The first church was unearthed in 2000, when a Chi Rho monogram was found. Only 8 metres south of the first, a second church was excavated in 2007, among the findings was a bronze ring with a cross. The findings are evidence of Mediana being a highly Christian community.

As of July 2019 the site was closed for visitors for the sake of construction work, without a re-opening date indicated.

==Genetics==
Olalde et al. 2021 examined two males buried at Mediana between the late 4th and early 5th centuries. These individuals had artificially deformed skulls characteristic of Germanic peoples, and are presumed to have belonged to the Gothic cultural circle.

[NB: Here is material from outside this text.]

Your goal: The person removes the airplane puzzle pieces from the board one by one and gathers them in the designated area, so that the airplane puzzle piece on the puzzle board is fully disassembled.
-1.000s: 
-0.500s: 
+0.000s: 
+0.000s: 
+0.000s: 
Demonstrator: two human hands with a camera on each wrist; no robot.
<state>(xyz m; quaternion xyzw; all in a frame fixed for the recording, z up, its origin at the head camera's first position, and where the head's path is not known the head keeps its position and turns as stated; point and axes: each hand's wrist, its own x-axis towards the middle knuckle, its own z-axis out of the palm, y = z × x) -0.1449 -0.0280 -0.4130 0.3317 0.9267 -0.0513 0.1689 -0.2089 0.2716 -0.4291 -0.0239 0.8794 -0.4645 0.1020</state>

Genetic analysis suggested that these individuals were mostly of North Central European ancestry, with slight Iron Age steppe admixture, which is compatible with Germanic peoples. One male carried the paternal haplogroup I1a2a1a1a/I-Z141 and the maternal haplogroup H5b, while the other carried the maternal haplogroup H41a. Haplogroup I1 is characteristic of Northern Europe and has not been found in the Balkans earlier, suggesting gene flow from the north.